* [Assignment] Which lines of the records below contain the word "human"? Report each of them in full.

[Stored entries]

Start of Block

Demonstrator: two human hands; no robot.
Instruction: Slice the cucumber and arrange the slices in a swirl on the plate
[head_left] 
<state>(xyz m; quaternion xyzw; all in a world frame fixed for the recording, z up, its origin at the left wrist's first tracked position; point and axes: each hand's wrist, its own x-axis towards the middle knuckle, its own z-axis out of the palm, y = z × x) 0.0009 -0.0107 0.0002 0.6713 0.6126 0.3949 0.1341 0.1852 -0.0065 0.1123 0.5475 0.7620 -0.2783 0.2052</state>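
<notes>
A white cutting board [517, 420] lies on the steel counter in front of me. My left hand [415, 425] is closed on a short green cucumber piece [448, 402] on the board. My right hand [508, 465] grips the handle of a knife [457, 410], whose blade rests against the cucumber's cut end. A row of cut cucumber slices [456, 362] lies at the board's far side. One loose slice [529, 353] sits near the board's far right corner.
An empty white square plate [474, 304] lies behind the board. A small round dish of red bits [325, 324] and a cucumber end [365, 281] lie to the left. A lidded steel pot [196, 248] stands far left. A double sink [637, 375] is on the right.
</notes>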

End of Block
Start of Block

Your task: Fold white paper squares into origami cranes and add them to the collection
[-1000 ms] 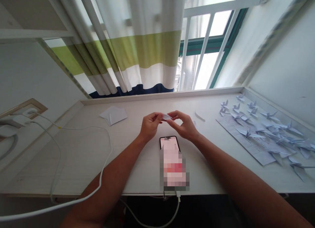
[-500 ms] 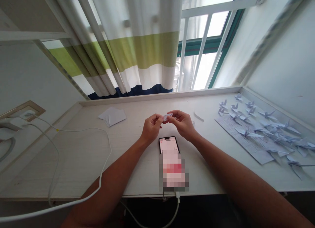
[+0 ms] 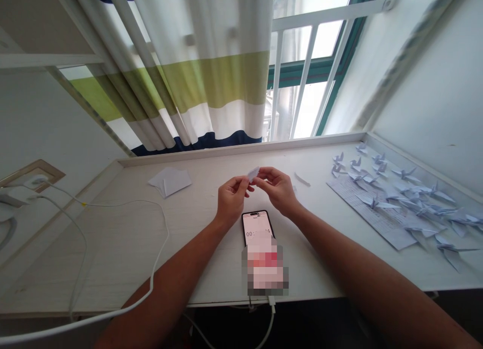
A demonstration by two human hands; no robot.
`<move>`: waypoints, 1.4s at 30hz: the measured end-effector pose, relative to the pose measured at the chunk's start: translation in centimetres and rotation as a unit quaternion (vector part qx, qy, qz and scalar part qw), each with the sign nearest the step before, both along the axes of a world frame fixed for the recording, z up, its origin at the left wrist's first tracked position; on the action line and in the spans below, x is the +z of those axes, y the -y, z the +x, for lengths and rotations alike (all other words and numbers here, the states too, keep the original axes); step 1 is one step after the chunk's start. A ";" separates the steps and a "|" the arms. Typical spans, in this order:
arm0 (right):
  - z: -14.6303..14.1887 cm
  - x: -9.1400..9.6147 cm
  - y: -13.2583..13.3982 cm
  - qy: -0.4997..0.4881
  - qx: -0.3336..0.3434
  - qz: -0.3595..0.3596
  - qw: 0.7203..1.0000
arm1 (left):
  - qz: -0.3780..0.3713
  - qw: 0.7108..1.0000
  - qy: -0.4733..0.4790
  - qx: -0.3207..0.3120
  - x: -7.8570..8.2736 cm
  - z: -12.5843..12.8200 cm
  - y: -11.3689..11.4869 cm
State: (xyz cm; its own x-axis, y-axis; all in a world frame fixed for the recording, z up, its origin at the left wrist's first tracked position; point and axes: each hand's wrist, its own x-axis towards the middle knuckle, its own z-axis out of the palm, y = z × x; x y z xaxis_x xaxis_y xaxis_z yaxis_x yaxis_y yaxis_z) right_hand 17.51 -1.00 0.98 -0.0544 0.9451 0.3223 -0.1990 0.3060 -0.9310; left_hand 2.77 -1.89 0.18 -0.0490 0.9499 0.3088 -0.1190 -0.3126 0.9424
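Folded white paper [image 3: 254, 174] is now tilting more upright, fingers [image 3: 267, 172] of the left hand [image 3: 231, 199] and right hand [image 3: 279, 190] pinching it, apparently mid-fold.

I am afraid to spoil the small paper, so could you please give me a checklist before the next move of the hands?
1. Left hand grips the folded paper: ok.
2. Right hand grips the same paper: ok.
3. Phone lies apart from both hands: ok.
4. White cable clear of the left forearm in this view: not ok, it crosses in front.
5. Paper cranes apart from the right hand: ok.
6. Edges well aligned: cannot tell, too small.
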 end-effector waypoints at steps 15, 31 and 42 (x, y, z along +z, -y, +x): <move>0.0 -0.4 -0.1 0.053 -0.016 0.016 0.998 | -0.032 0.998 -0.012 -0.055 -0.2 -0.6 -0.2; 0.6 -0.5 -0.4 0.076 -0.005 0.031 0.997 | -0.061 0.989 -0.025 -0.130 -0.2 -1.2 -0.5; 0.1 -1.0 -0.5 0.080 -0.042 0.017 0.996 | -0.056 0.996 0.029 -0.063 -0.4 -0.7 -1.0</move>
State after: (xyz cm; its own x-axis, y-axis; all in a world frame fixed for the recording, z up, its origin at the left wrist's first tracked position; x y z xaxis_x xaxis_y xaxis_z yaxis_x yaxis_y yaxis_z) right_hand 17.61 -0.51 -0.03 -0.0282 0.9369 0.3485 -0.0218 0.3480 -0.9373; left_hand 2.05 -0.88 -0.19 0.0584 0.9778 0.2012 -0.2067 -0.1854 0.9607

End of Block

* [Result below]
Demonstrator: two human hands; no robot.
A demonstration by two human hands; no robot.

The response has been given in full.